Data segment section start

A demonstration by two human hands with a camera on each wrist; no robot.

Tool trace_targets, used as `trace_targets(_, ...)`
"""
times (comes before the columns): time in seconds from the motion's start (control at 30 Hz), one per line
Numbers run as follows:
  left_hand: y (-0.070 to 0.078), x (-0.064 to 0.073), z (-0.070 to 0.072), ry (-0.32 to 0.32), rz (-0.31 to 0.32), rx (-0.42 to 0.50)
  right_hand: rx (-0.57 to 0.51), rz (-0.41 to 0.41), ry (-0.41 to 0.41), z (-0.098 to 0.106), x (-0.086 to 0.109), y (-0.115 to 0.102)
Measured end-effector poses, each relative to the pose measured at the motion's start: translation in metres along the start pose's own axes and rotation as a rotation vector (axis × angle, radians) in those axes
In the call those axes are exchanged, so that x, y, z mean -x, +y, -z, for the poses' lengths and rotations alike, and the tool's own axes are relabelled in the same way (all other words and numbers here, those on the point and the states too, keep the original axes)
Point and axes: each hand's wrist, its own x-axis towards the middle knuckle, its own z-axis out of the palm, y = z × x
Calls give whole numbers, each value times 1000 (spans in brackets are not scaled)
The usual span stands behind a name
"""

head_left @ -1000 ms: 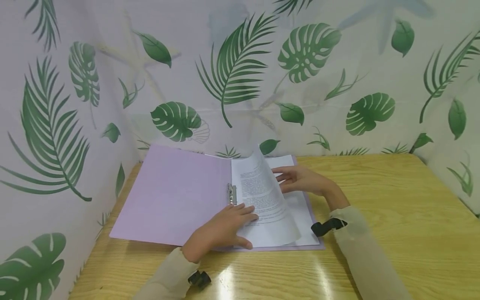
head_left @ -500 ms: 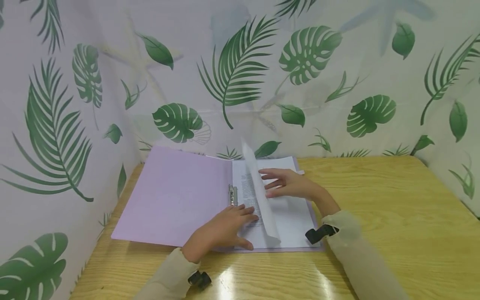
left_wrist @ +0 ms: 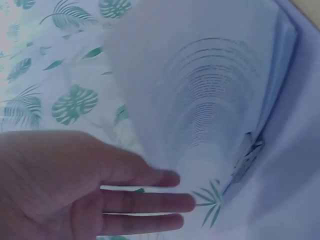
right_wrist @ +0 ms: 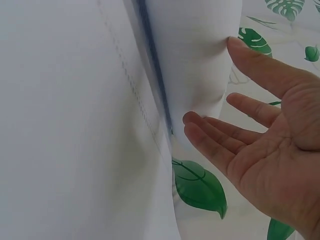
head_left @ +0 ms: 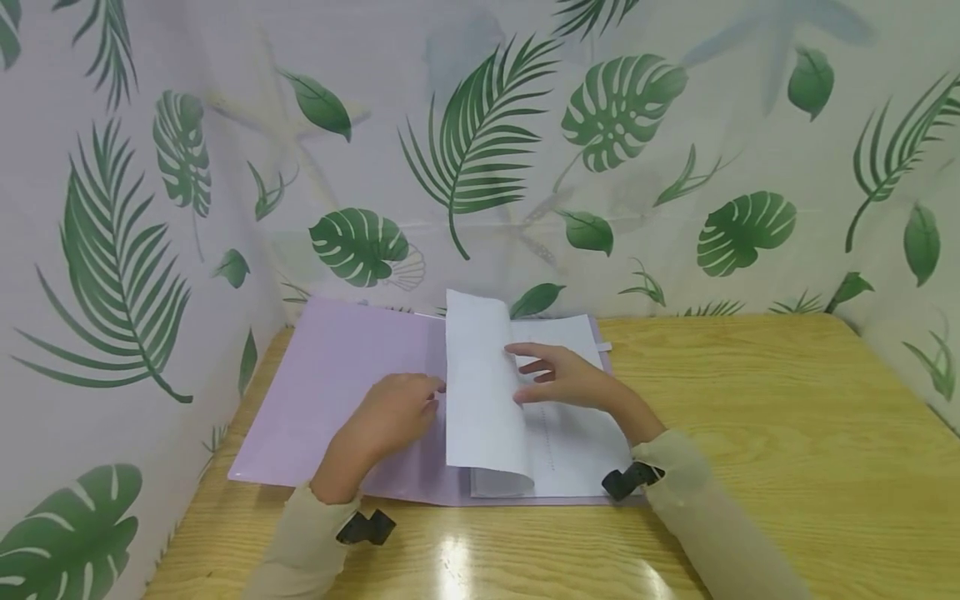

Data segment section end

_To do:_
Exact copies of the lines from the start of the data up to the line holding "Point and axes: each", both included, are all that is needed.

_Your solution:_
A demonstration by two human hands with a camera on each wrist; no robot.

Tool trace_targets, used as `trace_targets(_, ...)`
"""
times (comes before the columns): time in seconds from the motion's start (control at 30 Hz), one per line
Numbers run as follows:
  left_hand: y (-0.070 to 0.078), x (-0.064 to 0.073), z (-0.070 to 0.072), ry (-0.32 to 0.32), rz (-0.31 to 0.32), rx (-0.42 to 0.50)
  right_hand: rx (-0.57 to 0.51), rz (-0.41 to 0.41), ry (-0.41 to 0.41), z (-0.098 to 0.106), x (-0.086 to 0.109), y (-0.115 to 0.102)
Measured end-effector poses, each relative to the pose measured at the motion's start: translation in metres along the start pose's own axes and rotation as a rotation vector (axis × angle, radians) in those axes
In the call those axes are exchanged, so that x, y, z mean -x, +y, -z, for the poses' lengths and rotations alike, and the tool's own axes are relabelled in the same way (all other words and numbers here, those on the point and the states too, keep the original axes)
Point and axes: each hand's wrist, its own x-axis towards the middle knuckle, its own z-axis out of the palm, y = z × x

The output given is complete.